Se
despertó gritando. La habitación era oscura, y más oscura la
noche. Las manos le temblaban, el reloj corría lento, monótono.
Quería gritar más alto, llorar, romper sus fantasmas, el dolor, la
herida que era. Ser él no servía de nada. Nunca llegaría a
ninguna parte. El mundo se arruinaba, y solo podía pensar,
despertarse con los benditos haces de paz que estaban al otro lado
del muro. Solo podía arruinarse, arrodillarse y rezar. Y tener
miedo, para llegar a ninguna parte. Estaba despierto y no era capaz
de moverse. En la habitación solo había una cama, una mesa y un
armario. Nadie más. Alguien, una voz, desde fuera, le preguntó qué
hacía allí. Él pensó que el mundo era demasiado frío, que los
pájaros no cantaban, las mujeres y los hombres no sonreían, la
mezquindad del mundo llenaba las calles y las hacía intransitables.
En ese momento, no podía levantarse de la cama: solo esperaba,
mientras el reloj se hacía más presente a cada segundo que pasaba.
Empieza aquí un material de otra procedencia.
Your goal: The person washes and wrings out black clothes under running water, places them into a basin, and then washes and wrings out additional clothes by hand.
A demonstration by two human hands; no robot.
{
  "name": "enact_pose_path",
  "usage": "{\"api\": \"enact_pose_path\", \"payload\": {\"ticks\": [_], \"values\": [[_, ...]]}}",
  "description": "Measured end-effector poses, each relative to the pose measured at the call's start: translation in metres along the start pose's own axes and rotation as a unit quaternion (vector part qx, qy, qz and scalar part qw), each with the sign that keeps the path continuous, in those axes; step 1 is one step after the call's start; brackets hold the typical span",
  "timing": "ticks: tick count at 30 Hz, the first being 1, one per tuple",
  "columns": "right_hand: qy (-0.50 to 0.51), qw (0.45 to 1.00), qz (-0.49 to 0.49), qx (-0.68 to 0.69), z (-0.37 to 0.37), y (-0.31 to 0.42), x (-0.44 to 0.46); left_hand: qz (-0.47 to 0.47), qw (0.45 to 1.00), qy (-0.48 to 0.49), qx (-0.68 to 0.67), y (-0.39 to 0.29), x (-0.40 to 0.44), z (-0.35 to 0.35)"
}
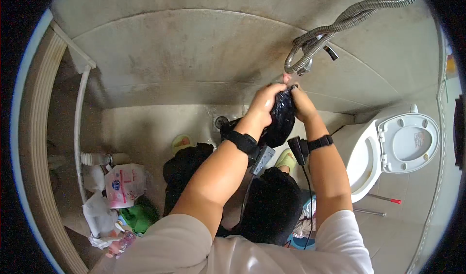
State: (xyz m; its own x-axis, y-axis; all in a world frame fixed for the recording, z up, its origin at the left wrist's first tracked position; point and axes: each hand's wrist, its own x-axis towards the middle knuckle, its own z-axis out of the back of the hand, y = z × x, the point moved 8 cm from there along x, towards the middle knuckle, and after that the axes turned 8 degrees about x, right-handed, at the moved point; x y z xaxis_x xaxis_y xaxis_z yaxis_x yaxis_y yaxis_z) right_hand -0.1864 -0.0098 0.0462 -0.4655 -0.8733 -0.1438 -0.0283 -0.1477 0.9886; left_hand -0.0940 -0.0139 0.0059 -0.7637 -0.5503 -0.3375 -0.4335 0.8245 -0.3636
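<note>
Both hands are raised in front of me, just below a wall tap (305,69). My left hand (264,101) is closed on the upper left side of a shiny black plastic bag (282,118). On the bag's other side, my right hand (303,103) grips its top edge. The bag hangs down between my wrists, its lower part partly behind my left forearm. A small pinkish thing (287,78) shows above my fingertips, right under the tap; I cannot make out what it is.
A twisted metal shower hose (357,19) hangs at the tap. To the right stands a toilet (364,162) with its lid up. A floor drain (221,122) lies by the wall. At left are a pink-and-white plastic bag (125,185), a green bag (138,218) and a white pipe (81,123).
</note>
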Motion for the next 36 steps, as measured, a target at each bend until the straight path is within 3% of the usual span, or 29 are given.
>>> {"api": "enact_pose_path", "payload": {"ticks": [1, 2, 3, 4, 5, 6, 7, 10, 12, 14, 16, 18, 19, 21, 22, 24, 25, 26, 28, 30, 31, 34, 36], "values": [[0.059, 0.992, -0.075, 0.080, -0.004, -0.006, -0.008, 0.016, 0.999, 0.001, -0.030, -0.007, -0.004, 0.003], [0.117, 0.969, -0.150, 0.158, -0.011, -0.013, -0.017, -0.054, 0.998, 0.018, -0.031, -0.025, -0.015, -0.004], [0.093, 0.990, -0.072, 0.072, -0.001, -0.008, -0.015, -0.056, 0.998, -0.019, -0.036, -0.020, 0.003, 0.019], [0.096, 0.990, -0.073, 0.068, -0.008, -0.007, -0.020, -0.059, 0.996, -0.057, -0.041, -0.014, 0.021, 0.042], [0.077, 0.990, 0.096, -0.074, -0.021, 0.022, -0.029, -0.059, 0.995, -0.060, -0.045, -0.012, 0.021, 0.044], [0.054, 0.940, 0.261, -0.211, -0.041, 0.049, -0.048, -0.068, 0.994, -0.063, -0.059, -0.012, 0.021, 0.047], [0.042, 0.912, 0.304, -0.272, -0.059, 0.060, -0.061, -0.078, 0.992, -0.068, -0.073, -0.013, 0.019, 0.049], [-0.011, 0.884, 0.217, -0.414, -0.087, 0.065, -0.076, -0.040, 0.999, 0.009, -0.023, -0.014, 0.004, 0.028], [-0.037, 0.886, 0.189, -0.421, -0.089, 0.066, -0.066, -0.141, 0.989, 0.028, -0.043, -0.018, 0.016, 0.036], [-0.071, 0.918, 0.121, -0.370, -0.061, 0.041, -0.036, -0.103, 0.989, -0.091, 0.047, -0.021, -0.005, 0.027], [-0.098, 0.918, 0.072, -0.378, -0.030, 0.029, -0.007, -0.136, 0.952, -0.181, 0.206, -0.027, -0.019, 0.024], [-0.065, 0.940, 0.111, -0.316, -0.025, 0.039, -0.007, -0.132, 0.951, -0.168, 0.223, -0.026, -0.016, 0.020], [-0.062, 0.939, 0.110, -0.320, -0.019, 0.037, -0.004, -0.105, 0.973, -0.128, 0.160, -0.018, 0.000, 0.024], [-0.046, 0.985, 0.040, -0.162, -0.001, 0.020, 0.002, -0.071, 0.990, -0.038, 0.120, -0.031, -0.017, 0.006], [-0.048, 0.985, 0.043, -0.162, 0.003, 0.027, -0.002, -0.070, 0.993, 0.002, 0.097, -0.041, -0.025, -0.003], [0.133, 0.985, -0.097, 0.047, -0.018, 0.019, -0.025, -0.047, 0.990, -0.037, 0.125, -0.051, -0.033, 0.003], [0.109, 0.986, -0.127, 0.012, -0.012, 0.016, -0.031, -0.068, 0.985, -0.033, 0.154, -0.054, -0.030, 0.007], [0.109, 0.986, -0.128, 0.013, -0.011, 0.020, -0.034, -0.087, 0.978, -0.028, 0.185, -0.056, -0.026, 0.011], [0.160, 0.970, -0.057, -0.176, -0.016, 0.039, -0.037, -0.090, 0.977, -0.018, 0.191, -0.058, -0.024, 0.014], [0.146, 0.964, -0.046, -0.219, -0.012, 0.041, -0.033, -0.168, 0.927, -0.087, 0.322, -0.074, -0.030, 0.017], [0.124, 0.971, -0.032, -0.204, -0.008, 0.044, -0.031, -0.168, 0.927, -0.086, 0.323, -0.078, -0.032, 0.015], [0.091, 0.985, 0.010, -0.143, 0.004, 0.046, -0.024, -0.105, 0.860, 0.085, 0.492, -0.068, -0.039, -0.006], [0.073, 0.997, 0.011, 0.032, 0.010, 0.049, -0.023, -0.110, 0.852, 0.088, 0.503, -0.064, -0.032, 0.002]]}}
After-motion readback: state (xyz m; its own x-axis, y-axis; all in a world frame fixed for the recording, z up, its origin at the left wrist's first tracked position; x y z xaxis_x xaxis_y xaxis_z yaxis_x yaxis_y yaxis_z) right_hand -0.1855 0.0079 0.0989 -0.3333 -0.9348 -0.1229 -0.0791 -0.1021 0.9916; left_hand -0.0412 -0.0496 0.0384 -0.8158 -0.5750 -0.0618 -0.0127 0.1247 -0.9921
Tenía el pelo enmarañado, las sábanas estaban llenas de agujeros,
y las mantas caían por ambos lados de la cama, arrastrándose.
¿Quién sentiría pena por él?, ¿dónde estaba la caridad que
tanto se proclamaba?
Nadie
podía saber que estaba allí, solo él sabía que estaba despierto.
Empezó a sollozar. ¿Estaba loco? Nada de eso. Nunca había estado más
lúcido: ya lo comprendía todo. El sol había desaparecido y no
estaba dispuesto a abandonar aquellas cuatro paredes, a pesar de las
razones y los remordimientos que le ahogaban.
¿Qué
le quedaba? Los pasos inseguros, las palabras dichas en silencio, las
manos que se iban soltando de su pequeña y suave mano, el vestirse y
desvestirse de los árboles, las olas meciéndose debajo de sus pies, las sonrisas olvidadas que ahora ya eran
incógnitas, los días, los soleías, los soles, los fríos, los
solíos, los díos: esa nada tan absurda que no le dejaba vivir.
Movió sus ojos, después les siguieron sus dedos y más tarde todas las extremidades.Se incorporó y miró los ladrillos del edificio de enfrente. Se levantó y el día murió con él.